Big Data Analytics vs. Data Science
By Aditi Bhat
Last week, we heard Dr. Pulak Ghosh, Advisor, Manipal ProLearn - Data Science, explain the origin of Data Science. This week, the data science expert throws light on the difference between Big Data Analytics and Data Science.
Data Science and Big Data Analytics may appear like interchangeable at times, but they both serve different purposes. Dr. Ghosh explains that Data Science is the in-depth evaluation of data and has been around for decades (probably under different names).
Big Data, on the other hand, hit the scene a little later. So despite being called ‘Big’ data, it is the younger sibling, in this case. It is different in its approach and is based on the problem you want to solve.
Big Data is not necessarily about having a huge amount of data. There are two dimensions to it. One is amassing different varieties of data. The other one is where you have to deal with certain questions, but you do not have the data. Big Data doesn’t necessarily mean sitting over a pre-availed chunk of data. It often involves working around the lack of required data.
For example, take Donald Trump’s Presidential campaign. It relied on a combination of structured and unstructured data. It pooled social media data (unstructured) with information gathered from surveys and polls (structured).
Combining Big Data and Data Science
Now, the Big Data problem is that there is a lot of unstructured data, which may need some cleaning and refining to make it usable. The volume of data may be large too. So how do you solve the challenging issue of combining the two and drawing insights from them?

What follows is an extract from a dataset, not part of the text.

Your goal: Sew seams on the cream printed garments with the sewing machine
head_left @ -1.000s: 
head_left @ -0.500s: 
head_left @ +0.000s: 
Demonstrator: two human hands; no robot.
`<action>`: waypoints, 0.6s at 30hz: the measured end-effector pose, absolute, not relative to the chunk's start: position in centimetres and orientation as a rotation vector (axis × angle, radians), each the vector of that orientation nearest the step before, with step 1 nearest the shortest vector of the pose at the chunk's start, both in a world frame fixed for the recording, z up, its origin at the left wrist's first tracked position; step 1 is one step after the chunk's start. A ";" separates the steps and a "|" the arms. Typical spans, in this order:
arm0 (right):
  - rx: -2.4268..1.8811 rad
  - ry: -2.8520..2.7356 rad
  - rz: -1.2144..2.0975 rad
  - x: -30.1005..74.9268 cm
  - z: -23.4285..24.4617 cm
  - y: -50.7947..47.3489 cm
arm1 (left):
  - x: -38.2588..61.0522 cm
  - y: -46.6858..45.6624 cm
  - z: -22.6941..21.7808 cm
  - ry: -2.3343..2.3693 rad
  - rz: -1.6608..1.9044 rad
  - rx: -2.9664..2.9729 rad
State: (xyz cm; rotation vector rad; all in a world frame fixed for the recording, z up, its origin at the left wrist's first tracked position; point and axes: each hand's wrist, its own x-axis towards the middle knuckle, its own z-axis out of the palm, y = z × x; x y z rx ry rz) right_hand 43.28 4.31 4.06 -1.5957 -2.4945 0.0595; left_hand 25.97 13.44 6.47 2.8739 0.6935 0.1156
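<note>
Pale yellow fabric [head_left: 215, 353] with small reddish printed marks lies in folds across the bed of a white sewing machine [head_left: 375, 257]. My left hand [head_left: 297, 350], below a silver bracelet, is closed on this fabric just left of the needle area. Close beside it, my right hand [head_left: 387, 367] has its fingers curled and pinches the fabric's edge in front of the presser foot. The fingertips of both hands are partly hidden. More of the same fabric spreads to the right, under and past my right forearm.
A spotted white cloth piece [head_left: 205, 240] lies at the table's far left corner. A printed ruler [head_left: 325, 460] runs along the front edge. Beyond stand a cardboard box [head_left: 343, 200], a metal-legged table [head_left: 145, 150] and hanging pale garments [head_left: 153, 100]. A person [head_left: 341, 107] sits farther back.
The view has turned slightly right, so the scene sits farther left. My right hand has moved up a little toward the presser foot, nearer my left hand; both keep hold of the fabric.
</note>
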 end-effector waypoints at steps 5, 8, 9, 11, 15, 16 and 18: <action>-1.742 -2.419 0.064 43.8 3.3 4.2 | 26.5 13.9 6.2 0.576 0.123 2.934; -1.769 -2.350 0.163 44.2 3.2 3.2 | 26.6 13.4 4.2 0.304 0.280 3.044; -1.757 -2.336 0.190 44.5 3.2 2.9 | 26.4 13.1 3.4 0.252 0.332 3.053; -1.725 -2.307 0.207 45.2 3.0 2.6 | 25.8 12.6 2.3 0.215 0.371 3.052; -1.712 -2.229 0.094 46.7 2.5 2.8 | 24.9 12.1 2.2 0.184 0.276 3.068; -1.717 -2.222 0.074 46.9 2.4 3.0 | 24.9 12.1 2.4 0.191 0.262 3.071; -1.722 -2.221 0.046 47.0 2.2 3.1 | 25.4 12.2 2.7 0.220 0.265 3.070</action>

That’s where Data Science comes into the picture. It trains people in certain skill sets, which allows amalgamation of both the above-mentioned factors. So Big Data is more like a topic (theory), while data science involves more of training. They are not two different concepts, they are interlinked and interdependent. However, they are not a substitute for each other.
Also, Data Science has evolved over time. Initially, it was more like computer science or engineering. However, industry experts soon realised that slicing and dicing a huge set of data as per the requirements was not enough to have meaningful insights. There was a need to understand the relationship between all the elements to be able to make reliable predictions. That paved way for tools used by statisticians and economists, which when tied together defines the function of a data scientist.
Big Data largely focuses on storing and processing data. It usually involves a massive amount of data, which cannot be effectively processed with the help of traditional data segregation tools. Data Science, on the other hand, is more focused towards the decision and actions based on the collected data. It comprises of the use of Mathematical, Machine Learning and Statistical algorithms for generating and using data.